The Competition and Consumer Amendment (Payment Surcharges) Bill 2015 (Cthhas been passed by both houses of Parliament. Once enacted, it will introduce amendments to the Competition and Consumer Act 2010 (Cth) that prevent businesses from charging “excessive” payment surcharges, such as for payments by credit card. In this article, Richard Suters and Kia Daley examine the ambit of the new laws and their implications for businesses.

The Competition and Consumer Amendment (Payment Surcharges) Bill 2015 (Cth) (the Bill) introduces a new law providing that “a corporation must not, in trade or commerce, charge a payment surcharge that is excessive”. In addition, the Bill gives power to the Australian Competition and Consumer Commission (ACCC) to issue a notice to a corporation requiring it to provide evidence about its payment surcharges and about the actual cost of processing payments.

The key objective of the ban is to protect consumers by ensuring any payment surcharges, such as those imposed on payments by credit card or other electronic methods, reflect the actual cost of accepting payment by those methods.

WHAT IS A “PAYMENT SURCHARGE”?

For the purposes of the Bill, a “payment surcharge” means either:

  1. an amount charged, in addition to the price of goods or services, for processing payment for the goods or services; or
  2. an amount (however described) charged for using one payment method rather than another.

WHEN WILL A SURCHARGE BE “EXCESSIVE”?

The Bill provides that a surcharge is “excessive” if:

  1. it is for a kind of payment covered by a Reserve Bank Standard, or by any regulations made for the purposes of the new law; and
  2. the amount of the surcharge exceeds the permitted surcharge referred to in the Reserve Bank standard or the regulations.

In other words, a surcharge must comply with the rules set by the Reserve Bank (which will be set after the commencement of the new law) and any regulations made for the purposes of the new law. In a December 2015 media release, the Reserve Bank announced its proposal to change the Bank’s surcharging standard so that merchants will be allowed to surcharge for using more expensive payment methods, but the surcharge must not be greater than the actual costs associated with accepting payment by those methods. The ambit of those costs will be defined, more narrowly than currently, as the merchant service fee and other fees paid to the merchant's bank (or other payment service provider).

CONSEQUENCES OF A FAILURE TO COMPLY

If the ACCC has reasonable grounds to believe there has been a contravention of the ban, it may issue an infringement notice. The penalty will be $108,000 for a listed corporation, or $10,800 for a body corporate other than a listed corporation. If the merchant fails to pay the penalty, it will be liable to proceedings under the Competition & Consumer Act 2010 (Cth). The ACCC may withdraw an infringement notice if it is satisfied that it is appropriate to do so (presumably by virtue of the merchant successfully demonstrating that a surcharge was not in fact excessive).

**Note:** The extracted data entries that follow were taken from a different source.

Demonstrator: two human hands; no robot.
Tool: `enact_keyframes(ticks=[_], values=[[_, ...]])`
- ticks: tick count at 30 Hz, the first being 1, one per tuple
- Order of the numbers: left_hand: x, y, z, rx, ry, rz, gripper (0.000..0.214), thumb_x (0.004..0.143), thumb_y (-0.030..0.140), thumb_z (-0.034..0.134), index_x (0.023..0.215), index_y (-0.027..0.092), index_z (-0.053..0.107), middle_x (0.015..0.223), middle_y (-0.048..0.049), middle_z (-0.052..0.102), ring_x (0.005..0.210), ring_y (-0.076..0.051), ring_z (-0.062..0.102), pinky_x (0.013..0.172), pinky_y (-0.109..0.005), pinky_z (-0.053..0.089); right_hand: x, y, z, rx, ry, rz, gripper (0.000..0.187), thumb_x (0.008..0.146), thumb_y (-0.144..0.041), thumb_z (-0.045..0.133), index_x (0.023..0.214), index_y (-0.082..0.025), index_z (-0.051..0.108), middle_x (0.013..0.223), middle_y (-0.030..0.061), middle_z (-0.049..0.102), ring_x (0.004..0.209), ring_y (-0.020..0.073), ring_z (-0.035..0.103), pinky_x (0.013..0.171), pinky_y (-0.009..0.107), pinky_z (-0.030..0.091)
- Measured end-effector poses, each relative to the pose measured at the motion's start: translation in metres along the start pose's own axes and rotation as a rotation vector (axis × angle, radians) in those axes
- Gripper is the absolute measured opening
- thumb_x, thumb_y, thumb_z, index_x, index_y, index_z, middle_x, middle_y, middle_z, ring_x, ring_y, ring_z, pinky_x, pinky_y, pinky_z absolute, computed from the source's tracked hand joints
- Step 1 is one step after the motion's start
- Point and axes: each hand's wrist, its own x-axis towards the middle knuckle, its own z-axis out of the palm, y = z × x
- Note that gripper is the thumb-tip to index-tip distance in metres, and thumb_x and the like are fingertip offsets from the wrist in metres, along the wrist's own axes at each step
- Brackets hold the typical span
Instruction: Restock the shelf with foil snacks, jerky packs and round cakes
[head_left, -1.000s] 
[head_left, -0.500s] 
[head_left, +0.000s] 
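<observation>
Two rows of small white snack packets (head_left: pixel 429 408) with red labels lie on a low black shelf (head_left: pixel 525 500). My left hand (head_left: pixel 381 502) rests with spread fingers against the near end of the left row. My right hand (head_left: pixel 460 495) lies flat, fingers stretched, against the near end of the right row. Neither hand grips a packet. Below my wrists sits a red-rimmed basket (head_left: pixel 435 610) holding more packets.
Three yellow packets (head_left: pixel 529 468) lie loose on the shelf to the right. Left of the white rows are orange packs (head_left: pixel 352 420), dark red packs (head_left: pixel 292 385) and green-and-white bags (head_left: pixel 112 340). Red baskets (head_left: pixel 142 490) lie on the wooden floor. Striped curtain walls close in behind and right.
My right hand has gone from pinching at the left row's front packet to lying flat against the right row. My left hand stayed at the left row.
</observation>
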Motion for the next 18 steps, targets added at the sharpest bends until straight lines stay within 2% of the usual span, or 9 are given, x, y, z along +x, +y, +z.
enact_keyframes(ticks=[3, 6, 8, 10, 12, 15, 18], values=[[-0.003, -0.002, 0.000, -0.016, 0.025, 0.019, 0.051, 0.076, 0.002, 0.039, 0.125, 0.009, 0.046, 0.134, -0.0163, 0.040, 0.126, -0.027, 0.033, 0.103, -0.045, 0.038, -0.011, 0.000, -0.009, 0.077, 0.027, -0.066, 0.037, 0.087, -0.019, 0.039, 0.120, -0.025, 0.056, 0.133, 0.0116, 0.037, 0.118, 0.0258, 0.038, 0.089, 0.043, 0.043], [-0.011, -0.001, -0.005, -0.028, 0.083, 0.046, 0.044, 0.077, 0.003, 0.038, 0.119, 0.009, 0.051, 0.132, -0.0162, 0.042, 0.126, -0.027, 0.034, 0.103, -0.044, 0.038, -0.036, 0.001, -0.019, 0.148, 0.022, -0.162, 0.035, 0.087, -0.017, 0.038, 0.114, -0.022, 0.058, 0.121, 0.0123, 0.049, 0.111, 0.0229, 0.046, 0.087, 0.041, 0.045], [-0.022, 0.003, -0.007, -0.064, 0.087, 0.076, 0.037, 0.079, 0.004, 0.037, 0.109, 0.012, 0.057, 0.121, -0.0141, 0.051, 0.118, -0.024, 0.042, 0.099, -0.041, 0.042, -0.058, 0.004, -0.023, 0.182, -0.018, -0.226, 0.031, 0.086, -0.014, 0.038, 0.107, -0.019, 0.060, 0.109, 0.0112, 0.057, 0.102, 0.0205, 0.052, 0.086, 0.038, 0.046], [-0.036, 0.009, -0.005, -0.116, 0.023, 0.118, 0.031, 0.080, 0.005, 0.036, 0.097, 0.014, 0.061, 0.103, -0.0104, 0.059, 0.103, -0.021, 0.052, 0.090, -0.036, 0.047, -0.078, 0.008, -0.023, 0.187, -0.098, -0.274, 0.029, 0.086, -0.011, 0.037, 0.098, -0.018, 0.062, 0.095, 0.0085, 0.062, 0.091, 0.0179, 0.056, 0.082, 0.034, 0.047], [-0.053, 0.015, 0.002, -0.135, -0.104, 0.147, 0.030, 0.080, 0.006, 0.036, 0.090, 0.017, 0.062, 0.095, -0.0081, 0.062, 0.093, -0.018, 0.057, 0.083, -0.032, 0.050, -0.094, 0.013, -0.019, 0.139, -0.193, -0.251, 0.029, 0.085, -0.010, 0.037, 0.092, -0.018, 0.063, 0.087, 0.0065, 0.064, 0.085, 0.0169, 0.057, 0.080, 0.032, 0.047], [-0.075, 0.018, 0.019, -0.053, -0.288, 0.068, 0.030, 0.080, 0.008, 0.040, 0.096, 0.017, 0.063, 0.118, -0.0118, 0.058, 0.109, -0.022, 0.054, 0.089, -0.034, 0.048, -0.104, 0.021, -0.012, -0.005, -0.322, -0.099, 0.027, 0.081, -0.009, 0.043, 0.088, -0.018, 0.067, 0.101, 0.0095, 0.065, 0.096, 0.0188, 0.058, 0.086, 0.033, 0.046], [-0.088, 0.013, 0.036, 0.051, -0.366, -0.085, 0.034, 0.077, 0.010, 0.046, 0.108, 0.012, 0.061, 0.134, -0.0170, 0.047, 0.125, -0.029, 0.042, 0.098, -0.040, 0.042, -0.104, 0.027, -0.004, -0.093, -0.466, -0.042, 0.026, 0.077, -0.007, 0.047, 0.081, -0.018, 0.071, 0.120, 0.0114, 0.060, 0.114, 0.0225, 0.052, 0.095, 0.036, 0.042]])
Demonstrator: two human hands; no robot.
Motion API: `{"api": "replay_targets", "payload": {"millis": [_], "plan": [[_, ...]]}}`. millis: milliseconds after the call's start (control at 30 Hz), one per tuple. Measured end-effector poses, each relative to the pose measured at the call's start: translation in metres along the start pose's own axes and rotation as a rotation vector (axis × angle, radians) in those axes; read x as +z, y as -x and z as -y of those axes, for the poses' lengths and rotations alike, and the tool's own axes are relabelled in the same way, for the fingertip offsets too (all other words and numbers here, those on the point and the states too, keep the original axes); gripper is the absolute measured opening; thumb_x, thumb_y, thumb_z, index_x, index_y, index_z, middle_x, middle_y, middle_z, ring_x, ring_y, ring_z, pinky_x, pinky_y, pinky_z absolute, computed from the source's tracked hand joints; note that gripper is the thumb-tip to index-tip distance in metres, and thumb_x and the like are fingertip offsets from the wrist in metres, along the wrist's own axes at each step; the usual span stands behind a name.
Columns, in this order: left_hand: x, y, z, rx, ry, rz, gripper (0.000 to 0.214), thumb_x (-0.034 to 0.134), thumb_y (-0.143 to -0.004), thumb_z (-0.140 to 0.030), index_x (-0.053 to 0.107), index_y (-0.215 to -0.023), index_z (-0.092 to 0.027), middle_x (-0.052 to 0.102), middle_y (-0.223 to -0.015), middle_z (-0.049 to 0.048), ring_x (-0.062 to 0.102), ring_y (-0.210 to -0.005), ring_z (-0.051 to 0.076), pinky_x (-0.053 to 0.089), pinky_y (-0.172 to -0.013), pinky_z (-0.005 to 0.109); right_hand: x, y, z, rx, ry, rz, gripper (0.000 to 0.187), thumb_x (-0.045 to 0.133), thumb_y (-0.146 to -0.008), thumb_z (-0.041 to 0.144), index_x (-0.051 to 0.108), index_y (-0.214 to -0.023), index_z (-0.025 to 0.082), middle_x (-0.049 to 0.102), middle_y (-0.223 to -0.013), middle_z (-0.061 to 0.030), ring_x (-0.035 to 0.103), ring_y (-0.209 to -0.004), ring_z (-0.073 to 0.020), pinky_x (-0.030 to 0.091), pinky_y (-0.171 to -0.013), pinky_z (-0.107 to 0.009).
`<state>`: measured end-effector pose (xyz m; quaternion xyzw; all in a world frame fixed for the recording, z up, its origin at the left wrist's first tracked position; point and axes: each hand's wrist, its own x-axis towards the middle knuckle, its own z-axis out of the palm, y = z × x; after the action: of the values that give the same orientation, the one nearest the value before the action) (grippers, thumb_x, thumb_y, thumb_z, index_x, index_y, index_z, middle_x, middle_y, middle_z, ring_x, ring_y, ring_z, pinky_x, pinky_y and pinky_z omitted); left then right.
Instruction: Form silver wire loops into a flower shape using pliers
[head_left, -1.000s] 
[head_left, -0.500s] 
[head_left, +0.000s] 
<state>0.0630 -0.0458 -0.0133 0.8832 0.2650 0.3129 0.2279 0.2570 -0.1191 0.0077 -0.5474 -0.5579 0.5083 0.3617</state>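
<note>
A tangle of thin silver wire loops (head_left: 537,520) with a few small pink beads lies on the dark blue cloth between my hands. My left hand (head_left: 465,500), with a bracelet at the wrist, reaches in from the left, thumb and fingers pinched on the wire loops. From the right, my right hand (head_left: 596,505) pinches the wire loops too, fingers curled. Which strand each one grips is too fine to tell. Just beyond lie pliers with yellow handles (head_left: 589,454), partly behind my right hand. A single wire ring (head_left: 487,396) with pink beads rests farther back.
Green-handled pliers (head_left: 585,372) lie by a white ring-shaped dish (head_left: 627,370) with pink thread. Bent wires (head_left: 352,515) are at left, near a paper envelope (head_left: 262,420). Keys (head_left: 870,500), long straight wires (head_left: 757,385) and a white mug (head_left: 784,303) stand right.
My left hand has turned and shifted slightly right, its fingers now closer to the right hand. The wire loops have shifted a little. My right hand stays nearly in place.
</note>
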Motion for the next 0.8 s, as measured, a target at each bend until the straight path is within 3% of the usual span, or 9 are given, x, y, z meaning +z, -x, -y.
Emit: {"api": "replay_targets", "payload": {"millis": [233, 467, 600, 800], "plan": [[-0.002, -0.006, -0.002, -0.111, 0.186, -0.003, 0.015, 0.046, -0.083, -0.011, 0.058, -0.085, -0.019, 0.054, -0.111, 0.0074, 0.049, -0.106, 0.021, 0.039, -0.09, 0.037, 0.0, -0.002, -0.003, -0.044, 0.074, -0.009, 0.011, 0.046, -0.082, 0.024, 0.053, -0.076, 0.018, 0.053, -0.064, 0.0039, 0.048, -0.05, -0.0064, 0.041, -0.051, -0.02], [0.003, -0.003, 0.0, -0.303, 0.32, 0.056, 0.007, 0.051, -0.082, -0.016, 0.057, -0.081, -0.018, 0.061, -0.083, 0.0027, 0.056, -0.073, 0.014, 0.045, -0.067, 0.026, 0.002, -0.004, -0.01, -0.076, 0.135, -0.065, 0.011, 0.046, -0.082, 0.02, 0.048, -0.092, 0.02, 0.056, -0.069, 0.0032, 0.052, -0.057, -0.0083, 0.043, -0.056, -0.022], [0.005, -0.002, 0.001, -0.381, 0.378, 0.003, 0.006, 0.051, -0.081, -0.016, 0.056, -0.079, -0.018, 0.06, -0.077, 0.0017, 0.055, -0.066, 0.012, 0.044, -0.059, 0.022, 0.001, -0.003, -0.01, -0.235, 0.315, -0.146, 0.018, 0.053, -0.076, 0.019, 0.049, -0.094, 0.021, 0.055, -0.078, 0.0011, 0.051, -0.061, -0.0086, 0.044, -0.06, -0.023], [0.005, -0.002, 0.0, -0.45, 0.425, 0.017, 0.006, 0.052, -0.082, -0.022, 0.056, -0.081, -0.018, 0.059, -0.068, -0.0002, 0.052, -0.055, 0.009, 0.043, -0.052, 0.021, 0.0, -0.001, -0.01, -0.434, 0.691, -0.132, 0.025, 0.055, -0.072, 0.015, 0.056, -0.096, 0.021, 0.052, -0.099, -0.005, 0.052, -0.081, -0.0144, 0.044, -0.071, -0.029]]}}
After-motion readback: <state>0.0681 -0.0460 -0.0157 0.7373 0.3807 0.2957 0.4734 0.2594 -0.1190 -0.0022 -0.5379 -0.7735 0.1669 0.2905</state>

APPLICATION OF THE BAN TO “BOOKING FEES”

The Bill’s Explanatory Memorandum notes that the ban is intended to extend to charges that are associated with the use of a particular payment method even though they may be described as some other type of unrelated charge, such as a “booking”, “transaction” or “service” fee. In a similar vein, when the cost of the good or service itself is greater when paid for by one method rather than another, the ban will apply. Consumer group CHOICE has announced its approval of the new ban, praising its flexibility in being able to capture excessive surcharges disguised as something else.

The ban is not intended to apply where a merchant charges a fee that is applied consistently across all payment methods and that does not purport to be associated with the cost of payment acceptance. However, as is currently the case, these types of practices may enliven relevant protections under the Australian Consumer Law (in circumstances where such practices constitute misleading and deceptive conduct, for example).

WHAT SHOULD BUSINESSES DO?

It is expected that the new laws will come into force by 1 July 2016. In anticipation of their commencement, we recommend businesses concerned about their payment acceptance practices undertake a surcharge “health check” to ensure compliance. The most obvious first step is to ensure any credit card processing fees reflect the actual cost of taking payment by credit card. 

To assist with compliance, the Reserve Bank’s proposal includes a requirement that banks provide “easy-to-understand” information to merchants about the average cost of acceptance for payment methods. This average will represent the maximum surcharge that the business may impose. 

Businesses should also review any “booking fees” or similar charges and consider whether these will be caught by the new regime. The key questions to ask are whether the fee applies to some payment methods and not others, and if so, whether the fee is excessive.